» WHAT TO DO
An exact copy of the lines from the one containing "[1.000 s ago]" through the end of the material is all that is wanted; transcribe only those.

» MATERIAL PROVIDED
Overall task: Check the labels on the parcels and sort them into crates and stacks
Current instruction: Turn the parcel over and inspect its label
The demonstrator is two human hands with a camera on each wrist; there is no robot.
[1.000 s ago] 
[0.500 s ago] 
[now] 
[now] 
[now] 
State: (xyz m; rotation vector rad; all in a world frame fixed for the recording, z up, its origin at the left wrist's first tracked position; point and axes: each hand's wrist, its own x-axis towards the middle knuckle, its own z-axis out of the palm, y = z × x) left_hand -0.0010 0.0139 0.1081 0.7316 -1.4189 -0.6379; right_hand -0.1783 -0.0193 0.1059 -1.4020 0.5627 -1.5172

» REPLY TO THE EXERCISE
[1.000 s ago] 
[0.500 s ago] 
[now] 
[now] 
[now] 
State: (xyz m; rotation vector rad; all in a world frame fixed for the recording, z up, its origin at the left wrist's first tracked position; point and axes: each hand's wrist, its own x-axis towards the middle knuckle, its own z-axis out of the palm, y = z × x) left_hand -0.0010 0.0139 0.1081 0.7316 -1.4189 -0.6379; right_hand -0.1783 -0.0193 0.1059 -1.4020 0.5627 -1.5172

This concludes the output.